The Left also did better out of this election than it deserved to, given how little preparatory work it did. Four Greens in parliament, five pro-Palestine independents including Jeremy Corbyn. Leanne Mohamad, a hitherto unknown figure, almost unseated shadow health secretary Wesley Streeting. Labour strongholds like Bethnal Green & Stepney, and Birmingham Yardley, are now marginals. However, the far-right surge will have the stronger immediate effects, both because national media will give it more attention and because Labour will always yield more readily to rightist pressure over immigration than to pressure from the Left.
There are three big issues that were almost totally absent in the campaign fought by the main parties: Gaza, climate change, and infrastructural decay. They all contributed to the fragmentation at the base despite the fact that the election was fought without detailed attention to any of them.
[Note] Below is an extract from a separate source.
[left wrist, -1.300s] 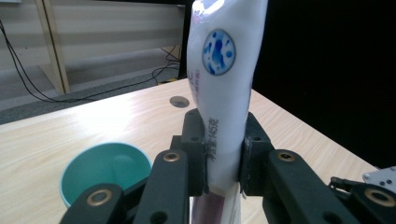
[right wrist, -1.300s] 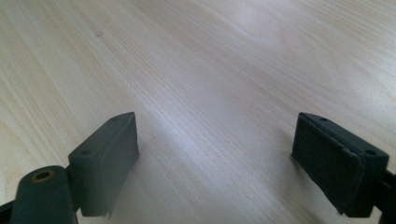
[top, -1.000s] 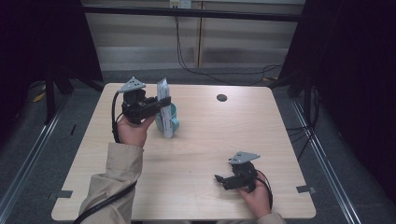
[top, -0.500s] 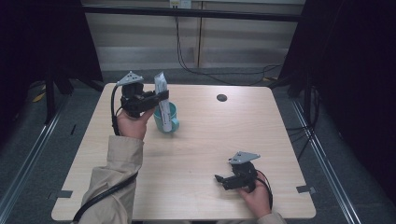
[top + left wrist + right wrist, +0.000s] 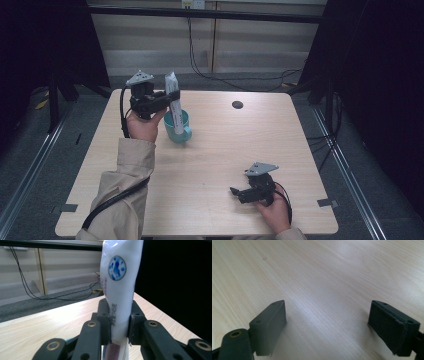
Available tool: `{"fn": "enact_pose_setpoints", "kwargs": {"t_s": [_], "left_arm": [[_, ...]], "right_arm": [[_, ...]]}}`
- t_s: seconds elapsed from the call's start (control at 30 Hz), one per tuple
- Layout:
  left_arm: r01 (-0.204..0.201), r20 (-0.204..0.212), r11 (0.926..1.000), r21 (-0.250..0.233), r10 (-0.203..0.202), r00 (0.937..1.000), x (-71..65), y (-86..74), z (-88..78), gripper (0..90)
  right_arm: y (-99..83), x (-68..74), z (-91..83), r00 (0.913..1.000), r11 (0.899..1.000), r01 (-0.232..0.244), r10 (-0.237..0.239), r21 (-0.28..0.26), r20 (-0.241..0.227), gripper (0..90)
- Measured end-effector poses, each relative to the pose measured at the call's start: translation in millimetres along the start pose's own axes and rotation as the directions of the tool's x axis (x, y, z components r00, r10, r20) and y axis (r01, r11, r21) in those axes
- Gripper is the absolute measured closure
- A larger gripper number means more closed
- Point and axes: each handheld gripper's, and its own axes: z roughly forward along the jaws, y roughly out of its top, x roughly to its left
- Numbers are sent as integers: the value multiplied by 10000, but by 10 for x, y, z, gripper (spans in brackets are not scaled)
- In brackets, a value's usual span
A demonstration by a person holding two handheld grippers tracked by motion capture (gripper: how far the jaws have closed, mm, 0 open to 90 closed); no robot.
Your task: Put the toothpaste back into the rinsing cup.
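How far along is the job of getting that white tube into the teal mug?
Already done: the left gripper has its jaws shut on the white tube, which stands upright. In hand: in the high view the tube's lower end sits in or just over the teal mug; how deep, I cannot tell. Left: probably letting go and pulling the hand away. The right gripper rests open near the table's front edge.

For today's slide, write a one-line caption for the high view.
Left hand-held gripper holds a white tube upright in a teal mug; right hand-held gripper rests open on the table.
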Motion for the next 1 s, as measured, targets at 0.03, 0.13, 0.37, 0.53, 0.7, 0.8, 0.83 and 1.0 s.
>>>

Gaza wasn’t an issue for the main parties because they don’t differ substantially on foreign policy. Climate change was nearly absent despite record flooding, extreme heat and the growing economic costs, because no one in power wants to seriously address the scale of adaptations and the speed of change necessary. The conspiracy of silence around the funding requirements just to keep public services working was abetted by a media credulously absorbed by endless trivialities. As Simon Fletcher points out, just to keep public services at their current disastrously poor level would require £142bn extra spending a year by 2030, but this was absent in the campaign.
This is an untenable and volatile situation. Labour is about to govern on the basis of an agenda that hardly anyone understands or wants. Its leadership has little real political nous and its doubtful it can handle the fall-out. His every instinct under pressure is to lean harder to the right. When he lost in Hartlepool after running a dismal, patronising, beer and flags campaign, he surrounded himself with Blairite advisors. When he didn’t win in Uxbridge, he blamed the unpopularity of London mayor Sadiq Khan’s ultra-low emissions zone (ULEZ) policy – then Khan went on to win London again, with a bigger share of the vote than Labour got in the city. Most of his tactical blunders have followed from this right-cleaving instinct: barring shadow front-bench ministers from attending picket lines, supporting the siege on Gaza, blocking left candidates in the election campaign by all manner of bureaucratic fixes. It is obvious what he will do when his already negligible popularity plummets, his government is afflicted by crises, his plans for investment don’t deliver, the main opposition in parliament and media comes from the Tory-Farageist Right and his global interlocutors include Donald Trump and Marine Le Pen. He will pass new anti-protest laws, round up more immigrants, give police more powers, break a strike, make it illegal to sleep rough, impose an emergency law, join another war – and all of this will strike the incurably moronic lumpencommentariat as terribly clever, ruthless, decisive, winning.
So, enjoy the Tory demolition job as much as you can for now: there’s work to be done.